How many sober adult women ride the bus for a joy ride, even when they don’t know where the bus is going just to look at the trees go by?
I think I may be the only one.
I take the bus now (even if I don’t know the destination of the bus) just so I can see trees in motion. It’s so cool to see the trees closest to me move past me while the images in the distance stay still. I can’t recall how things looked before, but it was different. Dr. K says that I’m seeing the trees in motion on the street as I should be. I noticed this arboreal motion effect while driving on a street near my house. As I drove, it felt as though the trees were a canopy moving above me and opening up as I drove in the middle of them. It was hard to stay focused on the road because it was so beautiful to see the trees open up above me and feel the road move under me that I realized that I’d either have to ask someone to drive me around or I’d have to take the bus. I didn’t want to talk or listen to music, I just wanted to admire the trees. So finding someone to drive me around in silence seemed unlikely.
My binocular vision is activated while I am in motion; no surprise there as I am a traveler.
I like to walk a lot in silence and admire trees. It feels as though tree branches are just sticking out at me. When the wind blows, the full tree branches look like some underwater plant moving in the water. (See picture below.)
It’s a very isolating experience because I haven’t found anyone locally who shares my fascination for staring at trees. I walk around with my head pointed upwards to admire the arboreal splendor. I probably look like I am on drugs or am delirious:)

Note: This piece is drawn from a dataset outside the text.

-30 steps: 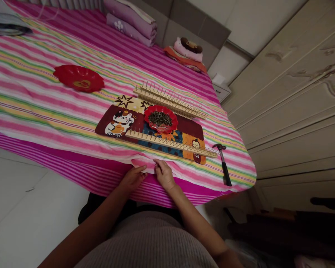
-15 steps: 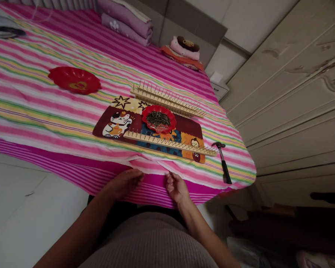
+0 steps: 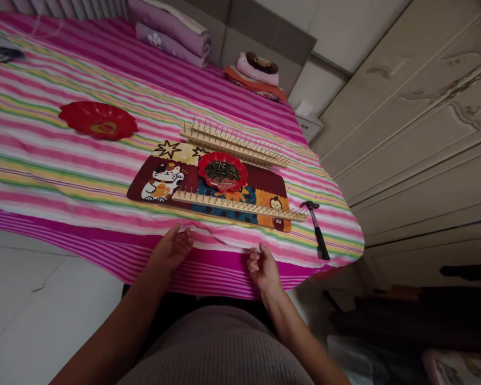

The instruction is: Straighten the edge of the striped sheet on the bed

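My left hand [image 3: 172,249] lies flat on the near edge of the striped bed sheet [image 3: 64,160], fingers spread. At the same edge, further right, my right hand [image 3: 263,266] has its fingers curled on the sheet's hem. Just beyond them lies a cartoon cat mat [image 3: 160,179]. On it stand a wooden strip studded with nails [image 3: 240,206] and a red dish of nails [image 3: 222,171]. A second nailed wooden strip [image 3: 232,141] lies behind the mat.
A hammer [image 3: 316,230] lies at the bed's right corner. An empty red dish [image 3: 98,120] sits to the left. Folded bedding [image 3: 168,29] and a plush toy [image 3: 256,68] are at the head. Cream wardrobe doors [image 3: 417,123] stand on the right; a pale tiled floor lies on the left.
My hands have moved apart along the sheet's edge, the right one sliding further right. The bunched fold between them has flattened. The view has shifted slightly.
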The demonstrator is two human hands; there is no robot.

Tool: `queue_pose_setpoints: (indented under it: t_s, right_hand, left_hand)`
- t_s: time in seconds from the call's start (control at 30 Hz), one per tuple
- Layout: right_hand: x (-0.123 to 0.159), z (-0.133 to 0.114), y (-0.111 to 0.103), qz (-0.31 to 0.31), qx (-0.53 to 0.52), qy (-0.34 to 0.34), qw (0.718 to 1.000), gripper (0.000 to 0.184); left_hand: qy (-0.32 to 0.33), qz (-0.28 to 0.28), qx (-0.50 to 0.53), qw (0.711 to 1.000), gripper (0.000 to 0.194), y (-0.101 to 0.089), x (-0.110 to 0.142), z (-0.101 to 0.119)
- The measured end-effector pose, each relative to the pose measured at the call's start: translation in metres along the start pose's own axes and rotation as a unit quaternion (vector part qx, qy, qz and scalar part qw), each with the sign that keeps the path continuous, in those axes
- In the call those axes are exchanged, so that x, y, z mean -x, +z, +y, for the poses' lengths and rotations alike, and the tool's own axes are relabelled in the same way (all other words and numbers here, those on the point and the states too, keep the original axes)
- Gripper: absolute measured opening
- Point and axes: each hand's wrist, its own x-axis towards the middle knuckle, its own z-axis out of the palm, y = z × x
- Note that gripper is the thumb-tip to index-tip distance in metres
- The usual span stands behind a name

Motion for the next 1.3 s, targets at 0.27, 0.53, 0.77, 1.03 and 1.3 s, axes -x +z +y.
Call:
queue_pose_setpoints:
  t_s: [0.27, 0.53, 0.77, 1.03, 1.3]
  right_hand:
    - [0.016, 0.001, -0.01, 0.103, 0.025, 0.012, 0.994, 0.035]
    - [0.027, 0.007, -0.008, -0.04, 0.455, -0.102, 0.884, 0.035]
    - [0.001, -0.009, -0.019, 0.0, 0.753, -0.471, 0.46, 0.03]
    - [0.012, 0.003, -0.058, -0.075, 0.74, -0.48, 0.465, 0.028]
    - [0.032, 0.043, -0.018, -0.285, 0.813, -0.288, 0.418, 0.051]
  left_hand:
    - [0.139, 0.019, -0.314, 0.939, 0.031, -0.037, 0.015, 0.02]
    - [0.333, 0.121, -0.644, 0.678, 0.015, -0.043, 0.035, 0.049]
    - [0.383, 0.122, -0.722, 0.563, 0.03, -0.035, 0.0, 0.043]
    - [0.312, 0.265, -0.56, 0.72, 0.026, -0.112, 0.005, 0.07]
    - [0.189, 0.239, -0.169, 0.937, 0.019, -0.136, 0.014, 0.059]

I’m also noticing spiderwebs everywhere. When walking into my dad’s shed a month or so ago, I was taken aback by all the spiderwebs and how complex they were. Now I see them at the park, especially on bushes. During one walk in the park, I stopped, picked up a stick and unraveled the webs on the bushes and plants iI saw. I bet the people walking by thought I was a freak of some sort because nobody else, besides young kids, would be having fun breaking apart spiderwebs. Today, as I was walking, I got caught in a web in progress. I was amazed by the spider I saw moving in the air, suspended by nothing.
Spiderwebs: my new visual discovery
Recently a friend from Germany wrote to me asking how I was doing and commented that I hadn’t written in a while. She suspected that I was feeling down because she and a mutual friend of ours recently got married and another mutual friend is planning on wedding soon. The last time we had spoken I told her that I felt like my life was slow and uneventful compared to the non-vision therapy existence of other people who have tangible things to share. It’s true, I don’t feel like I have much to share with people because my life revolves around my eyes and few people can appreciate how cool it is for me to suddenly admire the work of spiders. I sound like a 6 yr old.
“What’s new in your life?” someone asks.
“Oh, I found this cool tree near my house and I stare at it and then look at the spider webs nearby.”
I am tearing up as I write this because I truly feel isolated. I’ve been to two baby showers in the past 6 weeks and I’ve not only found out that baby showers are lame and boring, but I find it hard to rejoice in someone else’s euphoria of becoming a mom when I feel like I am becoming a child again myself and couldn’t care less about cribs, bottle drying racks and the like.